*TASK TO CARRY OUT*.
Of the lines listed below, return exactly those that run from the line containing "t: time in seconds" through the line containing "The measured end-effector", both included.
[Opening SOURCE DATA section]
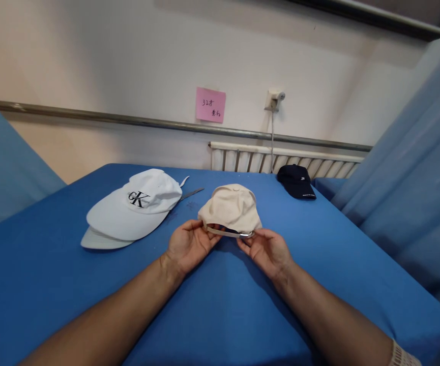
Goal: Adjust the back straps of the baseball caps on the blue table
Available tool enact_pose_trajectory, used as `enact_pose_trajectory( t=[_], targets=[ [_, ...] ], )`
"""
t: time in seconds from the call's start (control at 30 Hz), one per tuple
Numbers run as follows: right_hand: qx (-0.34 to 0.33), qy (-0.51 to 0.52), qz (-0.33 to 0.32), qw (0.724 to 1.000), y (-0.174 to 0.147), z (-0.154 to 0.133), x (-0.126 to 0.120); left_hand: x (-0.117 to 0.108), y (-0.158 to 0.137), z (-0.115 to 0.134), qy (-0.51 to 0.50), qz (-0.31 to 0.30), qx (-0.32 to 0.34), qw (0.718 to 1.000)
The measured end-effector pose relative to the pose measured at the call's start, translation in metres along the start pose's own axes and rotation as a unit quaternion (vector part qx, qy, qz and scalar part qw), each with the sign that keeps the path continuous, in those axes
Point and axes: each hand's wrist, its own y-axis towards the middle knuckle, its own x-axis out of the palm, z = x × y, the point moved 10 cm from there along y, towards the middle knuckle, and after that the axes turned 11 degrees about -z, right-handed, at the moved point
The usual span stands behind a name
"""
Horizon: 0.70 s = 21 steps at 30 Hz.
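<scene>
My two hands pinch a beige baseball cap (233, 206) by the back edge

I have the cap in front of me, near the middle of the blue cloth (220, 305), its back opening and adjusting strap (220, 232) turned toward me. My left hand (189, 246) is palm up, holding the left end of the back edge between thumb and fingers, with some fingertips reaching under the strap. My right hand (269, 249) grips the opposite corner the same way, thumb on top, close to the small metal buckle (246, 235). The crown stands up, softly creased, with a button at its top; I cannot tell whether the front of the cap rests on the cloth. A knitted-looking cuff (405, 356) shows on my right forearm.

To my left lies a white baseball cap (153, 190) with large dark letters on its front, its brim pointing left toward me. A second pale brim (105, 241) shows beneath that one, and a dark strip (192, 194) sticks out at the back. A dark baseball cap (295, 175) sits well apart at the far right, with small pale marks on its front and brim.

On the wall beyond, a pink note (210, 105) with handwriting hangs above a metal rail (128, 119). Right of it, a plug (281, 95) sits in a wall socket (269, 99), its cord (272, 134) dropping past a white radiator (258, 159). Blue curtains (406, 178) hang at both sides.
</scene>
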Motion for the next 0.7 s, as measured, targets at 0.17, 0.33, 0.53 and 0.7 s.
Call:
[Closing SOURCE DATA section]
*ANSWER*.
t: time in seconds from the call's start (control at 30 Hz), one per tuple
Numbers run as follows: right_hand: qx (-0.34 to 0.33), qy (-0.51 to 0.52), qz (-0.33 to 0.32), qw (0.724 to 1.000), y (-0.174 to 0.147), z (-0.154 to 0.133), x (-0.126 to 0.120); left_hand: x (-0.117 to 0.108), y (-0.158 to 0.137), z (-0.115 to 0.134), qy (-0.51 to 0.50), qz (-0.31 to 0.30), qx (-0.32 to 0.34), qw (0.718 to 1.000)
The measured end-effector pose relative to the pose measured at the call's start, translation in metres along the start pose's own axes and rotation as a unit quaternion (vector part qx, qy, qz and scalar part qw), each with the sign that keeps the path continuous, in those axes

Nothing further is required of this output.